About a year ago, my ambulance director told us about a special training event, grain bin rescue, open to all Fire & EMS personnel in the region and taking place at the Coors plant. Grain storage warehouses and grain elevators are common around here, as barley (for beer) is one of the big crops in the area. I jumped at the opportunity to attend, even though it was just after my surgery and I still felt 90% non-functional. Not only was it an extremely unique training opportunity, it was one that would get me in the vicinity of a decades-old fantasy. I immediately volunteered to be a “victim” so I could half-bury myself in a mountain of grain.

GBT1
Grain silos

Turns out pools of grain are extremely dangerous and can cause death and dismemberment.
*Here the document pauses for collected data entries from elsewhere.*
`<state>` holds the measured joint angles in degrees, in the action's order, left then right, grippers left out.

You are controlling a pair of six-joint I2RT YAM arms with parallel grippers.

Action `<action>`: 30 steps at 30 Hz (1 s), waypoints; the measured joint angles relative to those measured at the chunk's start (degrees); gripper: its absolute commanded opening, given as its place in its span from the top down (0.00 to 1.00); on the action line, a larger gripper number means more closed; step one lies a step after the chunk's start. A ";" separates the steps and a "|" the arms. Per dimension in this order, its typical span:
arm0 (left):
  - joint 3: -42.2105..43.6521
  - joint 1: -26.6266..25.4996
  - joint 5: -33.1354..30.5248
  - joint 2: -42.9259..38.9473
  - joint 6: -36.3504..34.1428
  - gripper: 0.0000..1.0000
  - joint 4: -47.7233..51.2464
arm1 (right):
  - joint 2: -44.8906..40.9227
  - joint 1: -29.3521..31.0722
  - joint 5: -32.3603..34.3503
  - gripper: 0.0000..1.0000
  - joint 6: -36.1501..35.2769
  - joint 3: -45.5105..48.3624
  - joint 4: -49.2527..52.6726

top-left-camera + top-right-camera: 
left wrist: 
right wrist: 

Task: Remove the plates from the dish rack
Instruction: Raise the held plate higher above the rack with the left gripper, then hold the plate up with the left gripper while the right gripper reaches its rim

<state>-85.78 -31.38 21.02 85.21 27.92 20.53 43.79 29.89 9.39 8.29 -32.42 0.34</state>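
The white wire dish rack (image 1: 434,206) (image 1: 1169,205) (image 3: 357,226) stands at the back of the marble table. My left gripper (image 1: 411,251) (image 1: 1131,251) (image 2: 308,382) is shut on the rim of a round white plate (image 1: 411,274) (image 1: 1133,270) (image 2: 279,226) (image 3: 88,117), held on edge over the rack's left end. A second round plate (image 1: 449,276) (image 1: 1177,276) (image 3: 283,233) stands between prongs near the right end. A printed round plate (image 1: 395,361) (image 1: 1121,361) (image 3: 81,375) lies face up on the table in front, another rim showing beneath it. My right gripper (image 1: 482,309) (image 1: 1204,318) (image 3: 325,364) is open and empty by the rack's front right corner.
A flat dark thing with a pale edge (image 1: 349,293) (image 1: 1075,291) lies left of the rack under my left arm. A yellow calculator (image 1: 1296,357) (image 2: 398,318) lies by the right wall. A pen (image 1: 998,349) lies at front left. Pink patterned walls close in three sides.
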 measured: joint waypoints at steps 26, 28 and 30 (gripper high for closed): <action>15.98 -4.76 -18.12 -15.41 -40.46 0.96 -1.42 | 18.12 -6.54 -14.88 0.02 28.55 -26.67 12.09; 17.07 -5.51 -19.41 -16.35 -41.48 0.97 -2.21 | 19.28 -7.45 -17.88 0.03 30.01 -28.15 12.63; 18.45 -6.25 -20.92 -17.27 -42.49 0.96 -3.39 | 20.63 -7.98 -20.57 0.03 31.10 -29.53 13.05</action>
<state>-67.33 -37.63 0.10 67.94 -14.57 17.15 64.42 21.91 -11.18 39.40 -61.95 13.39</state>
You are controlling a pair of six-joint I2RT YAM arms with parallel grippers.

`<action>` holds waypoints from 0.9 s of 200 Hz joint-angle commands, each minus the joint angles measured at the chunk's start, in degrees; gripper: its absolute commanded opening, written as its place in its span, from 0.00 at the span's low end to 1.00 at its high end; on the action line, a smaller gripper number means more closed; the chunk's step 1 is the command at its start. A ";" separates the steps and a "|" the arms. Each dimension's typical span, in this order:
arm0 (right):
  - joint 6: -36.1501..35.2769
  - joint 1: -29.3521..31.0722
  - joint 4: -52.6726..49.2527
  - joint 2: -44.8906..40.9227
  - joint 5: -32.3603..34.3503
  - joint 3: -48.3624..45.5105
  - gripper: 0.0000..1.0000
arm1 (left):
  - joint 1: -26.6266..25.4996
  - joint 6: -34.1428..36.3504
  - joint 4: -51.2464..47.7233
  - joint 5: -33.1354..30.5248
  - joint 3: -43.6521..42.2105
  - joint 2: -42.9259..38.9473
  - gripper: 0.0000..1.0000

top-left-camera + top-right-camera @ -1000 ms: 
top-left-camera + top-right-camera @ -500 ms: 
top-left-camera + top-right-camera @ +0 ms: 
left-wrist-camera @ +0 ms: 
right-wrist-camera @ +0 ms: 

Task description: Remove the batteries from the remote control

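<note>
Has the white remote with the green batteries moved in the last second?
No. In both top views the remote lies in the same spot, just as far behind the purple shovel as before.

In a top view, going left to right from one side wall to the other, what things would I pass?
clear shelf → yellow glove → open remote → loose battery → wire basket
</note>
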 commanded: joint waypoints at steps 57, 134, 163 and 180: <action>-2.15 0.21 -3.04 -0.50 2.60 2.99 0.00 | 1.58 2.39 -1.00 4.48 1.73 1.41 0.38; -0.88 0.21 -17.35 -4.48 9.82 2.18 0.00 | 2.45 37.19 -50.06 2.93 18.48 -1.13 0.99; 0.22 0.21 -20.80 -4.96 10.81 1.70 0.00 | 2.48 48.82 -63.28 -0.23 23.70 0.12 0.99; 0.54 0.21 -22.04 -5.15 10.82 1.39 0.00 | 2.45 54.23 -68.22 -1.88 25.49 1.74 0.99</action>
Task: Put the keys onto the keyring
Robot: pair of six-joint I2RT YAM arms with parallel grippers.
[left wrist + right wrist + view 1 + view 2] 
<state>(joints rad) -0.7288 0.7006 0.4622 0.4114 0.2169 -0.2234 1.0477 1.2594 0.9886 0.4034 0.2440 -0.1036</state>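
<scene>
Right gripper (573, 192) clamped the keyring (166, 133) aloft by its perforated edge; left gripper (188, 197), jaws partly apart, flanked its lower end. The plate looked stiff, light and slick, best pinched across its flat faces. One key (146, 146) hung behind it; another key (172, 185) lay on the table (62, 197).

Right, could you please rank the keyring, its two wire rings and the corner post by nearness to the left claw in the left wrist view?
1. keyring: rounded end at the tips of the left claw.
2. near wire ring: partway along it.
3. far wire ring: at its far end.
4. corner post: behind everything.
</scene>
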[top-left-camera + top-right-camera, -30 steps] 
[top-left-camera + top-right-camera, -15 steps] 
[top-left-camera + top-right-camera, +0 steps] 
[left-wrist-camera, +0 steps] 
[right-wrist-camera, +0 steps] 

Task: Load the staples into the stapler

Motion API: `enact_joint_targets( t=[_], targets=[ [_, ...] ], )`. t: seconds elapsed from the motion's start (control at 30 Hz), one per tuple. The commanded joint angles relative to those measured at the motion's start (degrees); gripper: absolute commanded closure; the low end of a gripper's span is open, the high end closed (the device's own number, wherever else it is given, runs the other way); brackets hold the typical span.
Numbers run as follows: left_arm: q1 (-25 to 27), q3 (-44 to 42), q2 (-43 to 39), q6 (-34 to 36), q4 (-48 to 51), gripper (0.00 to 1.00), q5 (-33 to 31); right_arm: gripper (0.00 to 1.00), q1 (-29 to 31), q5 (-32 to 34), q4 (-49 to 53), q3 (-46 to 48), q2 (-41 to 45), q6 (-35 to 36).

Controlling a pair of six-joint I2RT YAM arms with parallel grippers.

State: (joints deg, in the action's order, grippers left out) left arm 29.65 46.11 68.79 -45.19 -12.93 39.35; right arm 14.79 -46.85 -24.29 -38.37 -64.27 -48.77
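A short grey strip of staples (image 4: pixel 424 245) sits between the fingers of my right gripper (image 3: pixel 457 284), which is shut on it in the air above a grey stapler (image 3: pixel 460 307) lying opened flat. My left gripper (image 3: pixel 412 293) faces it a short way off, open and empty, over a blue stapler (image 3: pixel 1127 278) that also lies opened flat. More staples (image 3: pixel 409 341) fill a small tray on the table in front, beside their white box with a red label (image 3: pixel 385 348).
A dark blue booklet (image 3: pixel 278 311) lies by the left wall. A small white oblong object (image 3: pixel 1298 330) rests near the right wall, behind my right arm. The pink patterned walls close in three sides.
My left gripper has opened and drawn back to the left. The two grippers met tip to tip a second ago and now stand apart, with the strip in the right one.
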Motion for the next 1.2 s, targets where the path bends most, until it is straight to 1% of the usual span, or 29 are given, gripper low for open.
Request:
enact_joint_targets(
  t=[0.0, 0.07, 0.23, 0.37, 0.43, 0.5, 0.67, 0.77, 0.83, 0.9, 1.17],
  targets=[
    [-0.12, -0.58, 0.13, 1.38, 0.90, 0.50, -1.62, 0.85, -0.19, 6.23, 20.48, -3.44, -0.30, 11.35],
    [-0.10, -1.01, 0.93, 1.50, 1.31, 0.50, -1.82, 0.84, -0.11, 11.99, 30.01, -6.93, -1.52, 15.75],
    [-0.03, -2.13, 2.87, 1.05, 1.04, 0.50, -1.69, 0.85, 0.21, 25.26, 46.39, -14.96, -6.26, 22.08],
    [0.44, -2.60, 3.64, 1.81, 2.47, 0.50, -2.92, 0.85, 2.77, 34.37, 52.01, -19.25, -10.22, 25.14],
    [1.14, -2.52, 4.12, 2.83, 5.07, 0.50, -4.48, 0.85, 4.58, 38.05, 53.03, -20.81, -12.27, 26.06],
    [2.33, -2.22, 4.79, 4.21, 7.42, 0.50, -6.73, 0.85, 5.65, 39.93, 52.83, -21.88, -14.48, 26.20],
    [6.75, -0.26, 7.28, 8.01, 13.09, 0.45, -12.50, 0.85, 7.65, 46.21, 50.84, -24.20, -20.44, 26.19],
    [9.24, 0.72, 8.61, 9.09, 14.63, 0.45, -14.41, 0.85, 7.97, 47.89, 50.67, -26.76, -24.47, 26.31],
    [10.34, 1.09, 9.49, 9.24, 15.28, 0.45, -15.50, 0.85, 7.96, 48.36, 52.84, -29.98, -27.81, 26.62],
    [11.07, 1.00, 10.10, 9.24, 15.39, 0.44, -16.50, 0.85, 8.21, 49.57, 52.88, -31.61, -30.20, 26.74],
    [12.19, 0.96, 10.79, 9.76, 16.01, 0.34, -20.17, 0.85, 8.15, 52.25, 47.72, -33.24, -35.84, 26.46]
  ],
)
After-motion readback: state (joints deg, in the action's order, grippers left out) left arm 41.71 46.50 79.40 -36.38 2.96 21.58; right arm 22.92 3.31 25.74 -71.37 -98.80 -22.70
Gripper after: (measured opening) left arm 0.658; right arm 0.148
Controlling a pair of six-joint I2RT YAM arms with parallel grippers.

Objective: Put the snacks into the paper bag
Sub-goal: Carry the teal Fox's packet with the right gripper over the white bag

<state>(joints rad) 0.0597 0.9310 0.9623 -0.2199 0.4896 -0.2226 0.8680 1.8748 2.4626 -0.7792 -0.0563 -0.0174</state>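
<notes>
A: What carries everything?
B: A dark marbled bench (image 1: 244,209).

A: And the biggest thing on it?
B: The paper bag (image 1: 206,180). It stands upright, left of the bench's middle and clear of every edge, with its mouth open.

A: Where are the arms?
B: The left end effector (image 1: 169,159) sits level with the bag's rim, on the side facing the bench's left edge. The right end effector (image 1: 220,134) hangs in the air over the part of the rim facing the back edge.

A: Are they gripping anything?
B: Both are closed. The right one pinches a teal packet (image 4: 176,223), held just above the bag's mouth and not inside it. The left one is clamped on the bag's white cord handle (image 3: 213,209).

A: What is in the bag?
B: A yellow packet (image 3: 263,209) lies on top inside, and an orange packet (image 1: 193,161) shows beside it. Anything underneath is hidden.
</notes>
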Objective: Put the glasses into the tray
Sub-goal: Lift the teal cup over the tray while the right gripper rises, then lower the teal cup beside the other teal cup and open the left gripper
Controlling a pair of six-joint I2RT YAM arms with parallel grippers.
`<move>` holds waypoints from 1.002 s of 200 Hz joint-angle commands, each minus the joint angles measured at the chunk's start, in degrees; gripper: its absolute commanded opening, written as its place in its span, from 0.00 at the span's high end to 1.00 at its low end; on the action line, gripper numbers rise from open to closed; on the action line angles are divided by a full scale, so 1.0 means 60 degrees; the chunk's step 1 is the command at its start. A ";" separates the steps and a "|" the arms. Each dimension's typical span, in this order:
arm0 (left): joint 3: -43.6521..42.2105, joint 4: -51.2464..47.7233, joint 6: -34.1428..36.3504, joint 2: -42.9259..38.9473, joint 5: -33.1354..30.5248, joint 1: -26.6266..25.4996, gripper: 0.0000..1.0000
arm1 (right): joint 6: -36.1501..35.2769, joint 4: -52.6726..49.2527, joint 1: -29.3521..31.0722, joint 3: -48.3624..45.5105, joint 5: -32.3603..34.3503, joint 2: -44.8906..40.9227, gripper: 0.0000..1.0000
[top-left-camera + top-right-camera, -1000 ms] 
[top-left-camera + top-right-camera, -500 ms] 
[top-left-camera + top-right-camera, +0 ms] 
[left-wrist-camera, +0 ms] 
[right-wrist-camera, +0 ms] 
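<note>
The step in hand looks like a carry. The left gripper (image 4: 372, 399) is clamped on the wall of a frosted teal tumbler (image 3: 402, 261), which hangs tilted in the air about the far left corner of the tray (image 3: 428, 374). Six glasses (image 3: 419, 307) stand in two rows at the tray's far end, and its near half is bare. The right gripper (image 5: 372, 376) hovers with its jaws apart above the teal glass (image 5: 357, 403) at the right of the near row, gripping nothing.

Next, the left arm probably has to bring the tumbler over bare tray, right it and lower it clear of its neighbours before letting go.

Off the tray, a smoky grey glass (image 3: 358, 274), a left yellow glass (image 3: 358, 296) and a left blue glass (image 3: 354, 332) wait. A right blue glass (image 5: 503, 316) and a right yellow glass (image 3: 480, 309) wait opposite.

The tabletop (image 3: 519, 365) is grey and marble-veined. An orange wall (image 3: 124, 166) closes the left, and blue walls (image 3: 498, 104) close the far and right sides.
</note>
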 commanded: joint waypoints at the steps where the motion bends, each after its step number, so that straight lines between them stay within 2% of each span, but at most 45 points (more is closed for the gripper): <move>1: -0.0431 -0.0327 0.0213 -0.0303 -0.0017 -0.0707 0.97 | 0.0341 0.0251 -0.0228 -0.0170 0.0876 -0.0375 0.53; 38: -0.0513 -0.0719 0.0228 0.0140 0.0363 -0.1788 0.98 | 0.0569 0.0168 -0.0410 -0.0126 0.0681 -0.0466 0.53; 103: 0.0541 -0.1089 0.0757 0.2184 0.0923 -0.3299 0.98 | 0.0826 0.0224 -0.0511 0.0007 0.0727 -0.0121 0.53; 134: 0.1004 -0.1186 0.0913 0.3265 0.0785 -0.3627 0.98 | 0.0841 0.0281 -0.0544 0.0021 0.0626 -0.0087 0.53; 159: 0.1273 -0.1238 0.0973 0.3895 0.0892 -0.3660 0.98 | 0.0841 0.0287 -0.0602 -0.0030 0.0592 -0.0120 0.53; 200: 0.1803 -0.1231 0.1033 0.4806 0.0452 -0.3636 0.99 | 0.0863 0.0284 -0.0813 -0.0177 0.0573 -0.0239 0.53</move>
Barley dust is nine times more flammable than coal dust. Our training was held in a gigantic warehouse (like, the size of a city block); a spark in that environment could cause an explosion that would rattle the building, which would kick up enough dust from the eaves and rafters to cause a second explosion that would level the warehouse. If someone is trapped knee-deep in barley, they have about 400 pounds of pressure on their feet. If they were to be pulled out with a harness from above, they would literally have their body pulled apart (dislocation occurs with about 150 pounds of pressure). In a grain silo, which is an enclosed space, oxygen can be replaced with carbon dioxide if some of the grain is molding. CO2 is heavier than oxygen and sinks to form a puddle in the lowest point. Depending on CO2 vs O2 levels, this situation can cause someone to fall unconscious or even die if they become trapped in the grain and can’t get to oxygen.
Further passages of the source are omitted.